Él abrió la puerta de su departamento con una copa de vino en la mano, esbozando una débil y tímida sonrisa, como si presintiera el desenlace.
Los platos y cubiertos estaban deliberadamente ubicados junto a las velas encendidas que desplegaban formas ondulantes sobre la pared del comedor. La luz tenue, el jazz cubriendo el silencio entre ambos, el perfume a incienso, la ropa cuidadosamente elegida por él, las pastas con salsa de hongos, nada librado al azar. Un marco perfecto para una cena de amantes, para la fotografía de un amor de ensueño, para el final de una película de dos seres cautivados ante la presencia del otro, pero distaba de ser perfecto para los ojos de ella.
El silencio se interrumpió con la voz de él, que sonaba tan molesta a sus oídos como el murmullo en el cine, como el sonido de la aspiradora una mañana de domingo, como la gota intermitente que cae de una canilla mal cerrada. Nada de lo que aquel vozarrón pudiera decir hoy podría hacerla cambiar de rumbo en su determinación. Estaba convencida.

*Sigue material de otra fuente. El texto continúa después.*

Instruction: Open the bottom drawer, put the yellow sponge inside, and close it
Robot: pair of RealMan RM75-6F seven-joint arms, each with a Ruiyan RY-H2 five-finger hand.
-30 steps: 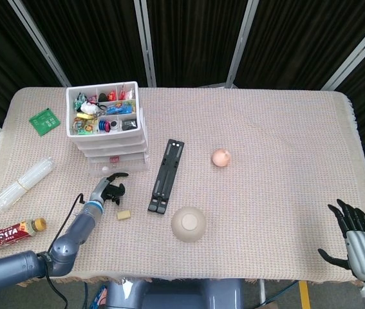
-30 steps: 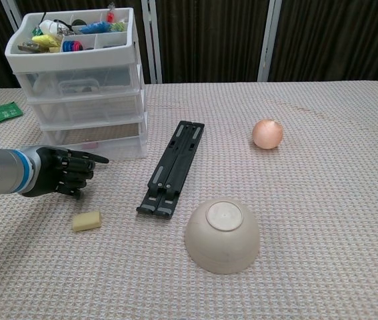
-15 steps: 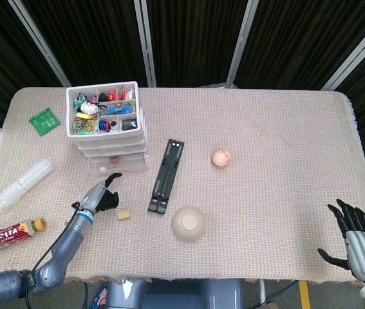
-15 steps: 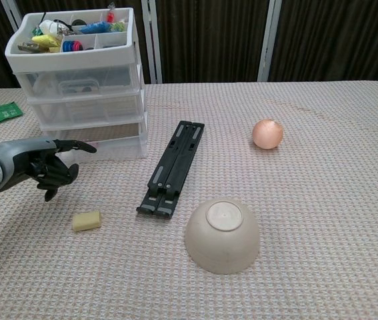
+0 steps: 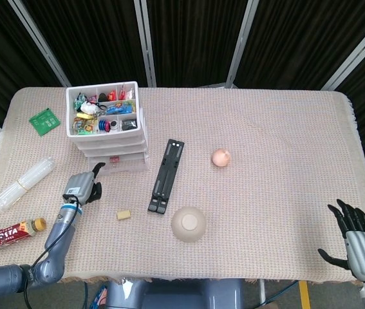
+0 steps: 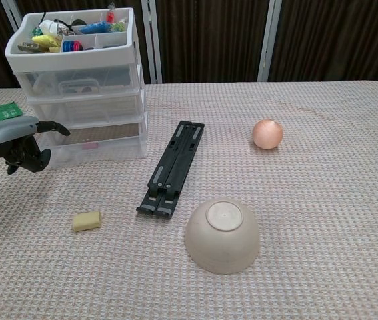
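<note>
Risk: left hand (image 6: 17, 143), fingers curled with one extended, empty, may slip off bottom drawer (image 6: 99, 144) just beside it, shifting the drawer unit (image 6: 82, 87).

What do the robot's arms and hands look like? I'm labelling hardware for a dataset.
The left hand has a silver-grey back and black fingers, with a blue band at the wrist, a grey rounded arm and a thin black cable alongside. The right hand matches: ribbed silver back, black fingers; its arm is out of frame.

yellow sponge (image 6: 86, 221) lies before closed bottom drawer (image 6: 99, 145).
</note>
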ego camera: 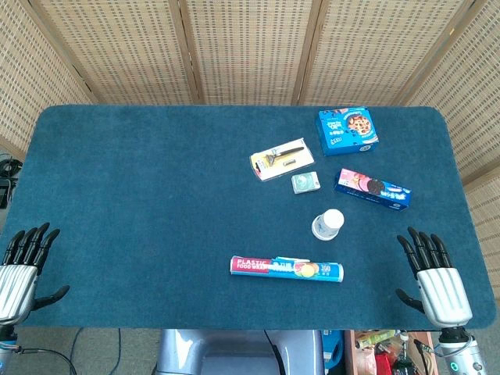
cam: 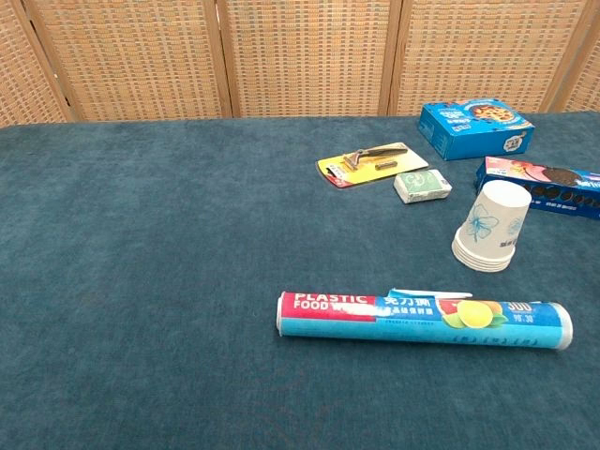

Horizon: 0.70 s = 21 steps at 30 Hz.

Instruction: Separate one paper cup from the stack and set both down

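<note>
A stack of white paper cups (ego camera: 327, 224) with a blue flower print stands upside down on the blue cloth, right of centre; the chest view shows the paper cups (cam: 489, 227) with several nested rims at the base. My left hand (ego camera: 22, 266) rests at the table's front left corner, fingers spread, holding nothing. At the front right edge sits my right hand (ego camera: 433, 273), also spread and empty, well right of the cups. Neither hand appears in the chest view.
A food wrap box (ego camera: 287, 269) lies in front of the cups. Behind them are a cookie pack (ego camera: 373, 187), a small green packet (ego camera: 305, 182), a razor on a yellow card (ego camera: 280, 158) and a blue biscuit box (ego camera: 348, 130).
</note>
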### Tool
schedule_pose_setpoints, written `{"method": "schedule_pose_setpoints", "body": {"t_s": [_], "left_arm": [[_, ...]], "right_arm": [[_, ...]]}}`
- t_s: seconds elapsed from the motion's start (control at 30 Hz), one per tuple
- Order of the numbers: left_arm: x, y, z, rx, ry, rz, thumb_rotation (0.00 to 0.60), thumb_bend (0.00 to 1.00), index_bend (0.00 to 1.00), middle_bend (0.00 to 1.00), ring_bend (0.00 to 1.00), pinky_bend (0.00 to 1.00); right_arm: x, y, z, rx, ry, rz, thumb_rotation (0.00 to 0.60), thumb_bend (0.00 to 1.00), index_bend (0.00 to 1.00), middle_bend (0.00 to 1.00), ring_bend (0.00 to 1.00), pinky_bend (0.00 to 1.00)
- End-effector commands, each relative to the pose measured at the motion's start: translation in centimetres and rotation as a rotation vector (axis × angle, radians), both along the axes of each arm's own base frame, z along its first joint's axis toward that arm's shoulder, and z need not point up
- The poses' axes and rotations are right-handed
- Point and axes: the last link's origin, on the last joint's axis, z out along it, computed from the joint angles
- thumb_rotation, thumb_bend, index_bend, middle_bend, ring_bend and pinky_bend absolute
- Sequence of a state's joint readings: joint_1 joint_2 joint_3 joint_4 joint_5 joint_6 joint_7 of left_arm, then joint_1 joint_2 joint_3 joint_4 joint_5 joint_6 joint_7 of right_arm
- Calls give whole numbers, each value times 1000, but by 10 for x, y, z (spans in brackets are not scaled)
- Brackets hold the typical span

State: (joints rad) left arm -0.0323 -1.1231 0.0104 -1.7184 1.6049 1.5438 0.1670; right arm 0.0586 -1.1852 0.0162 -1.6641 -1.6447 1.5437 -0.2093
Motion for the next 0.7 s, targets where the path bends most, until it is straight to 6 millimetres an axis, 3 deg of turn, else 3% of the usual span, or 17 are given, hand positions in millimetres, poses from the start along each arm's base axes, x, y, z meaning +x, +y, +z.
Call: {"method": "schedule_pose_setpoints", "body": {"t_s": [0.03,0.7], "left_arm": [[0,0,0,-1,0,1,600,150,0,0,0,0],[-2,3,4,11,-21,7,600,151,0,0,0,0]], "right_arm": [[0,0,-1,7,1,2,600,122,0,0,0,0],[0,-3,-1,-1,-2,-4,600,121,0,0,0,0]]}}
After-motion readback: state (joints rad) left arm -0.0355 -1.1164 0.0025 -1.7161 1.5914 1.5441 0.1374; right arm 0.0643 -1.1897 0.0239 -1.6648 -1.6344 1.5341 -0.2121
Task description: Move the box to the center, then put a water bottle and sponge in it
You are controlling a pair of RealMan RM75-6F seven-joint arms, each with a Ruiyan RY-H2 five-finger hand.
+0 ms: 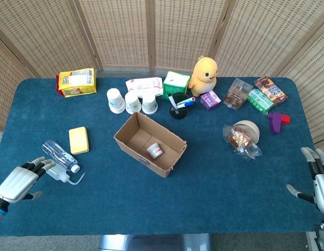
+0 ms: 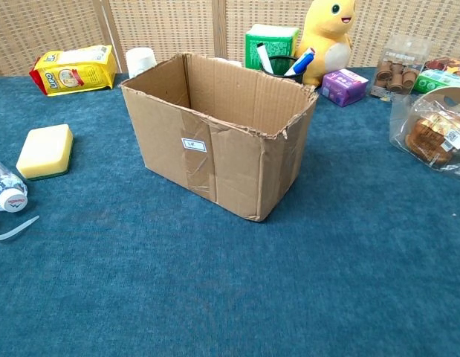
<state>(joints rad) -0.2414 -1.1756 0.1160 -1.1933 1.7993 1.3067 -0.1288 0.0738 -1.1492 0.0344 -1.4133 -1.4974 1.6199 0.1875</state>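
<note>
An open cardboard box (image 1: 149,144) (image 2: 218,132) stands near the middle of the blue table, with a small white cup (image 1: 155,151) on its floor. Left of it lies a yellow sponge (image 1: 78,140) (image 2: 45,151). A clear water bottle (image 1: 60,156) (image 2: 5,190) lies further left, beside a white squeeze bottle (image 1: 59,172). My left hand (image 1: 21,181) hovers at the front left, fingers spread and holding nothing, just left of the squeeze bottle. My right hand (image 1: 317,178) sits at the front right edge, fingers apart and holding nothing. Neither hand shows in the chest view.
Along the back stand a yellow snack bag (image 1: 76,82), three paper cups (image 1: 132,101), a green box (image 1: 176,84), a yellow plush toy (image 1: 204,75), a pen holder (image 1: 178,109) and snack packs (image 1: 258,94). A bagged pastry (image 1: 242,139) lies right of the box.
</note>
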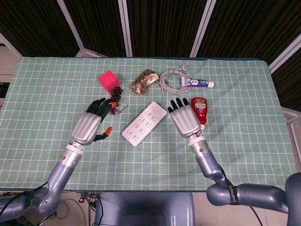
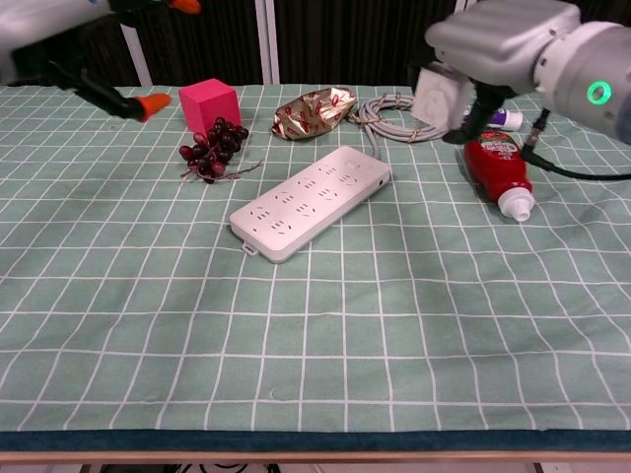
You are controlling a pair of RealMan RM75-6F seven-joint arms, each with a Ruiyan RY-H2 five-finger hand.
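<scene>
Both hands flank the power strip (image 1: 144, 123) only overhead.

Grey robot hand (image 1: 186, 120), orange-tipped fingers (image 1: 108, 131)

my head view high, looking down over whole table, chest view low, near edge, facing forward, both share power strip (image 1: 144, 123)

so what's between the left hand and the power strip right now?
Only bare green checked cloth between the left hand and the power strip; the head view shows it.
</scene>
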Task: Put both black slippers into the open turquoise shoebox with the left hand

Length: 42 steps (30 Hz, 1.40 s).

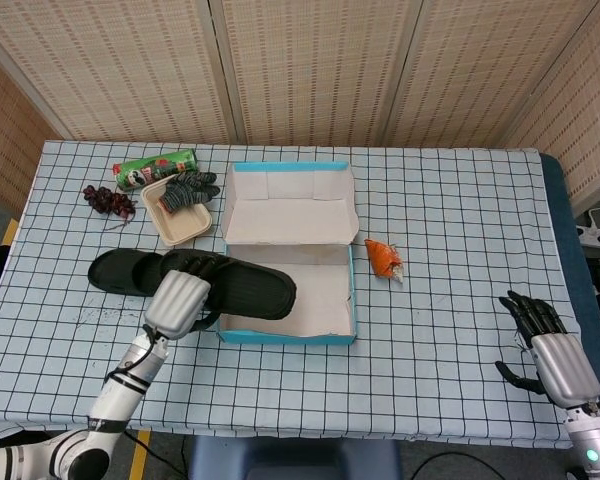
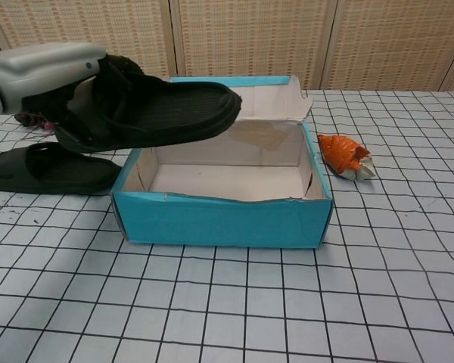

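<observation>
Left hand (image 1: pixel 183 302) fingers clamped on first slipper (image 1: pixel 242 287), toe over shoebox (image 1: pixel 288 337) at 9 o'clock wall; next: lower inside, release. Right hand (image 1: pixel 542 345) fingers apart, idle.

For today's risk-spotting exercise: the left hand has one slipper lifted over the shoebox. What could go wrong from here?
1. The held slipper hangs over the left wall of the turquoise shoebox, gripped by the left hand at one end only. Released here, it might catch the wall and tip out.
2. Lowered carelessly, it could shove the light box sideways.
3. The second slipper lies close beside the box, so the returning arm could knock it.
</observation>
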Each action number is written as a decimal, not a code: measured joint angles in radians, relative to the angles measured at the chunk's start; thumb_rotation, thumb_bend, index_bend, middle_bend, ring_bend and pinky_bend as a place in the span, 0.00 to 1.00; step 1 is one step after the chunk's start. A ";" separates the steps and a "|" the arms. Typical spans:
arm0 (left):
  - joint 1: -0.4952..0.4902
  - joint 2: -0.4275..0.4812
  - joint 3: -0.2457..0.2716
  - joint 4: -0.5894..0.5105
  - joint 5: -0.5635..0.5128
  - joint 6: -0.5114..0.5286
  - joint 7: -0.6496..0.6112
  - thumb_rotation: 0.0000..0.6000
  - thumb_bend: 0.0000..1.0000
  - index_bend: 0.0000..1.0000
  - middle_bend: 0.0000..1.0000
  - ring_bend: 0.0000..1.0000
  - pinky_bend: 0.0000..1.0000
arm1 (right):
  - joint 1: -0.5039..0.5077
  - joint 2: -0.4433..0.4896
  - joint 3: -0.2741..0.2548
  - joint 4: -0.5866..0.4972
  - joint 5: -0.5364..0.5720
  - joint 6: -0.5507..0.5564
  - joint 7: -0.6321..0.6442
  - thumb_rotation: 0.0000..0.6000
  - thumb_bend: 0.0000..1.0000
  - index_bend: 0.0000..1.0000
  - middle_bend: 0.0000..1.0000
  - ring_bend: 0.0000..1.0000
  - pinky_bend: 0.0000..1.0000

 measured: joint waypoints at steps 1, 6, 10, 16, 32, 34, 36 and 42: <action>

De la comida sólo quedaban los rastros de algunas migas de pan desparramadas sobre el mantel. Él llenó ambas copas con vino por tercera vez en la noche, y caminó hasta el centro del living. Desde ahí la llamó extendiendo su brazo, invitándola a bailar sobre la alfombra. Ella culpó al cigarrillo encendido, buscando una excusa para no sentir su piel. Él insistió tanto que terminó llevándola a su lado y bailaron, con sus cuerpos pegados, y los pies descalzos. Le murmuró algo al oído, pero sus palabras se confundieron con la saliva que recorría su cuello. Ella, inmunizada ante sus encantos, perdía su mirada en las luces de las casas vecinas que se veían por el espacio vacío que dejaba la cortina. De su boca salieron tímidamente tres palabras:” tenemos que hablar”, dijo y esperó la respuesta. Del otro lado, sólo la yema de los dedos recorriéndole la sinuosidad de la espalda. Ella repitió la frase con determinación y firmeza. Él cubrió su boca con un beso húmedo e intenso que absorbió junto a su aliento la decisión más consistente que ella hubiera tenido en ese momento. Se besaron con una mezcla de vehemencia y melancolía, con los brazos apretando las frustraciones del otro, con los ojos cerrados para no ver.
Ella se sintió despojada en lo más hondo, saqueada en su orgullo, imprudente, privada de la razón, cuando las manos de él encontraron el cierre de su vestido. Sin oponerse, callando el secreto, se dejó desvestir.